Çimen, yazım sürecinin kendisine çok büyük katkılar sağladığını söyleyerek, “Sürgün’de müellif olmak benim için çok geliştiren ve dönüştüren bir süreç oldu. Hikaye ve denemelerimde benim de şimdi keşfetmediğim taraflarım ve hislerim ortaya çıktı. Bu manada Sürgün’e çok şey borçluyum.” sözlerini kullandı.
Dergiye gönderilen yazıları beğendiğini lisana getiren Çimen, “Genç yazarlarda dikkatimi çeken şeyler birçok arkadaşımın ismini görmesem dahi kimin yazdığını anlamak oldu. Artık herkesin öne çıktığı bir şekil, bir alan oluşmaya başladı ve bazen başlığı görür görmez bu yazıyı bu arkadaşım yazmıştır diyebiliyorum. Her bir arkadaşım vakitle ilerlemek istedikleri alanda kökleşmeye ve kendini bulmaya başladı.” diye konuştu.

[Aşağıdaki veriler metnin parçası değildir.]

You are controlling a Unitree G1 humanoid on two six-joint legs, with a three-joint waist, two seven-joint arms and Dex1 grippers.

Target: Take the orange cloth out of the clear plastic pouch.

Genç muharrirlerin seslerini duyurabilmeleri için bir edebiyat platformu sunan Sürgün dergisi, “www.surgun.net” web sayfasında ve toplumsal medya hesaplarında okuyucuyla paylaşılıyor.
Şehnaz Fındık İnan’ın yazı işleri müdürlüğünü, Musa Yaşaroğlu, Ebubekir Dilekçi ve Ceyhun Balcı’nın alan editörlüğünü yaptığı, iki ayda bir yayınlanan mecmuanın her sayısında görseller eşliğinde 20 civarında eser yer alıyor.